In no way do I enjoy being sick; yet maladies do help to remind me of our vulnerability and lack of control. Rarely when we are well and healthy do we acknowledge this as a blessing, but once some sickness strikes, we wistfully pine to feel better again. Which is why, in some strange way, I actually appreciate illness from time to time, just so that, once I have recovered, I appreciate feeling well so much more. A dichotomy that gives both opposites meaning.
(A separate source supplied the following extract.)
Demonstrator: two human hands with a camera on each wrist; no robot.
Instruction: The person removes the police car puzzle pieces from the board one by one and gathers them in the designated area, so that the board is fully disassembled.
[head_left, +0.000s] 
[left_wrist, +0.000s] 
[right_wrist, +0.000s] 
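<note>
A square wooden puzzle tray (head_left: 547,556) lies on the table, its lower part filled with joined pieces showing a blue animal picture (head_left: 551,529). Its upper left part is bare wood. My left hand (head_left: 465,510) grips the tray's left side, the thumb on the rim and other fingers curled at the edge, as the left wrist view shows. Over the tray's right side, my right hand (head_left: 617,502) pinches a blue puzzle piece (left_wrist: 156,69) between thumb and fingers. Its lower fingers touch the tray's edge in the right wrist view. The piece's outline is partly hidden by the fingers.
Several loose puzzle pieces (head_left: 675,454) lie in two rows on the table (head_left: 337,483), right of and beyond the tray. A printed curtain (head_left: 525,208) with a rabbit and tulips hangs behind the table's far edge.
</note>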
Another dichotomy crossing through my mind this morning was how, at least at my current stage in life, I do not fear dying as much as I fear not living. As I reflected on my day yesterday and how I had spent so much time a) compulsively checking my email or b) letting my mind go into a vapid stupor or c) sitting in front of an electronic screen, it frustrated me to an inordinate degree. That cannot be life lived to the fullest. It is far too easy to get distracted by so many trivial, insubstantial things--and easier still to misconstrue what is in fact important (nor do I profess to understand what this truly is). All I know is that I want to be outdoors, to interact with the world, to walk around barefoot and sense my feet in communion with the earth, to feel my breath as it exchanges with the outside air...
It is going to be a busy week. Two client visits (to our office, for once) on Thursday and Friday, and there is much work to do beforehand. Dreaming of the weekend already...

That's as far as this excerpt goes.